Gale always has food in his house. He knows what it is like to be hungry. The feeling has not come back to him since he got his post-war job, but the ghosts of it linger under his skin and force him to the market. Hunting is still highly regulated. It will probably inspire another protest and a surface change of rules that doesn’t fix anything. At this point, he feels accustomed to the natural order of things. 

He lets the grass fall out of his hand and back onto the forest floor. Even in the dim thrum of moonlight, he can see a green tinge on his fingers and palms. If he could look at more of himself, he would notice a distinctive tiredness in his frame; something that projects itself through poor posture and so many hours staring at the night sky blackness fades into dawn. His back hurts more recently, which is a pretty common ailment for coal miners. Gale thinks he might need to talk to someone about it, but decides it’s not worth the trouble. He doesn’t want to give anyone more reasons to worry about him. They already think he isn’t ‘recovering at an appropriate rate,’ whatever that’s supposed to mean. 

He wants to scream at the people who say that, wants to shake them by the shoulders and say _i fought for a world where we can complain about things like this! I did my part already, I’m still suffering for it, let me handle that and go fix everything that broke!_ He’s so tired. He really is. He feels like things haven't changed enough and it haunts him because it isn’t right. Person after person died in that damned war and things didn’t change enough. 

There’s been nothing of note in the past three years. The world whistles around him and he tries not to focus on it for fear of eruption. It’s only in periphery that he can acknowledge the world hasn’t been fixed yet: if he looks at their government head on he will realize all the wars of his youth amounted to slightly better monsters. Keeping the watch on injustice is too much for any one person to bear. It is an absolute miracle he has not gone insane yet. (Add that to the list of sicknesses, mental or physical. Add that to the reasons they think he’s crazy. Just do something with the new information because Gale Hawthorne can’t bear to lie around useless.)

“I’m not crazy,” he snaps, but he doesn’t know what he’s proving with it. The wind rustles around his shoulders and stirs up the trees. How hard will it have to roar to make him feel less alone? There is no satisfactory answer, so he just lies down in the grass and tries to forget everything.
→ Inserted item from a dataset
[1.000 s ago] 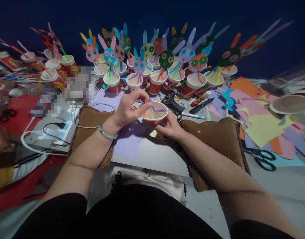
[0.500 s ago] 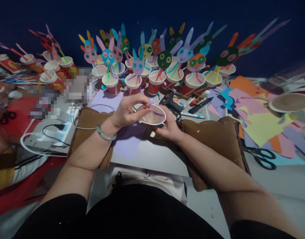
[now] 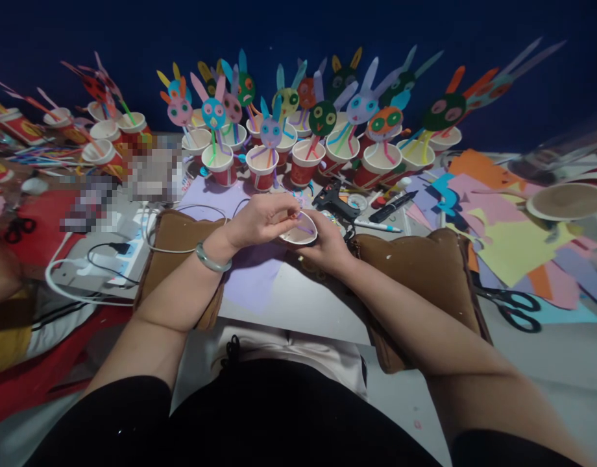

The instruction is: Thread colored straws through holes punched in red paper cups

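Observation:
A paper cup (image 3: 298,236) is tilted with its mouth toward me, gripped around its side by my right hand (image 3: 331,246). Over the cup's mouth, my left hand (image 3: 259,222) pinches a purple drinking straw (image 3: 306,227), and part of the straw shows inside the cup. The pinching fingertips partly hide the straw's upper end. Just beyond my hands lie a black glue gun (image 3: 336,198) and a white marker (image 3: 377,226). Purple paper (image 3: 254,279) covers part of the table below the cup.
Several red cups with paper rabbit heads (image 3: 270,131) on straws stand along the blue wall. Brown cushions (image 3: 415,275) lie under both forearms. Coloured paper (image 3: 507,240) and black scissors (image 3: 515,308) are at right, a power strip (image 3: 131,254) at left, a co-worker's arm (image 3: 1,269) far left.
The cup is tipped and turned slightly, so its mouth looks narrower. My left hand has shifted a little right and down, still pinching the straw at the cup.

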A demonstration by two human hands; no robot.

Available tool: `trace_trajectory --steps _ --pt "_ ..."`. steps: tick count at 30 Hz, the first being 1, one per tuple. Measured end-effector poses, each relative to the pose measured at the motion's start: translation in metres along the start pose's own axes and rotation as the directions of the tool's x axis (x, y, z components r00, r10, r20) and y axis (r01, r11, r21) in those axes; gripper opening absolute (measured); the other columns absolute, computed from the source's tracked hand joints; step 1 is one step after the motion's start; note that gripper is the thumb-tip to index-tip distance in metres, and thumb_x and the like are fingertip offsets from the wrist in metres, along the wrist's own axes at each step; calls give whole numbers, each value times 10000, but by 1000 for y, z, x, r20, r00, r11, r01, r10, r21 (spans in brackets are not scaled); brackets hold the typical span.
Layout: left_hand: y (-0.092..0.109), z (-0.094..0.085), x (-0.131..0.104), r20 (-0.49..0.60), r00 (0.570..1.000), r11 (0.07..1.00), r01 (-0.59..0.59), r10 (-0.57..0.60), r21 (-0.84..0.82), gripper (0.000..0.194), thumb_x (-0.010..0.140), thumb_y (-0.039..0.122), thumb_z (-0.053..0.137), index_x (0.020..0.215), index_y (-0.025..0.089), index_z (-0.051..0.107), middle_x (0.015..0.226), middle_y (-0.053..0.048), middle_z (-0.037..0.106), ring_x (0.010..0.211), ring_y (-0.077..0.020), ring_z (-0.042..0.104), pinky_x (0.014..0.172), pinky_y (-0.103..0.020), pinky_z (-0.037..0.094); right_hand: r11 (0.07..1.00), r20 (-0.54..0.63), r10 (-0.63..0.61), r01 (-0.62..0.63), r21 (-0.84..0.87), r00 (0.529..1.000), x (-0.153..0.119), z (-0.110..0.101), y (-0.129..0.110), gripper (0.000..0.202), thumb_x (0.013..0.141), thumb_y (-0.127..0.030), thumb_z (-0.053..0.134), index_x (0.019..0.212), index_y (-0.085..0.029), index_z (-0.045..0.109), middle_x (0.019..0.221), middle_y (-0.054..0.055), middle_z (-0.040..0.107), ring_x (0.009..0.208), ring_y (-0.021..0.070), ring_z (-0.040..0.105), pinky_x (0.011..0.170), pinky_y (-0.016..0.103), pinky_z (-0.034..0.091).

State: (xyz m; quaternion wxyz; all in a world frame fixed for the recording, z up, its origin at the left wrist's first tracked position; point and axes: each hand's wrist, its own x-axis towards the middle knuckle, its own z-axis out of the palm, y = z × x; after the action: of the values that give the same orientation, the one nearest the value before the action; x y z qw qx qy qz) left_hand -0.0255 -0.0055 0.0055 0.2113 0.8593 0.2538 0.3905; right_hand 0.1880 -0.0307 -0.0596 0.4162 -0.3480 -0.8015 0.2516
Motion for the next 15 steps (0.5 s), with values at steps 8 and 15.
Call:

His own sharp words cloud over him, but he clears his mind and they disappear. Gale is always the first person to forget himself, which is probably a product of something else. He hasn’t figured out what it is yet, but that’s not for lack of trying.

Forgetting things is difficult. Alcohol has been suggested to him, but he’d rather not end up like Haymitch. Besides, it seems a frivolous expense. The sounds of animals and rushing water are a better vice than morphine will ever be. At least this is not hurting anybody. (Psychiatry calls this a healthy coping mechanism, Gale calls it keeping his head screwed on his shoulders. They are both right.)

Rain came the other day, so the ground stains his clothing with damp marks. It is cool and comforting, a familiar set of tones to slip into after days where he feels himself fading. Gale is best when he is in the woods. No one expects anything of him there, no one needs him in the woods. Katniss did, for a bit, but she learns fast. He is probably flattering himself by thinking she ever needed him at all, but it is something like a balm to put on the wound of her absence. Oh, she doesn’t matter here in the woods on the outskirts of District Two. That was why he moved. 

There is so little tying him to home here. He was tired and terrified and constantly hungry or angry in Twelve, but at least it felt like home. At least he worked next to his father’s ashes and he had everyone he loved next to him. He was primed for pain by forces bigger than he was before he was born… so how is it appropriate for him to miss a home they forced him to hate? Maybe his love for Twelve is his last act of defiance against Snow. (He wishes Katniss had let him shoot the man. Coin was hardly better, but if she wasn’t going to finish off Snow he wishes she had let him do it.)

What is really left for him at home? His family is alive, and better off without him. Rory, Vick, Posy, and his mother. Every day he remembers they are still alive and just fine without him. It provides the kind of courage necessary to keep moving forward, to get out of bed and remember what he’s supposed to be doing with himself. Forgetting that is easy, which strikes Gale as a cruel sort of irony. 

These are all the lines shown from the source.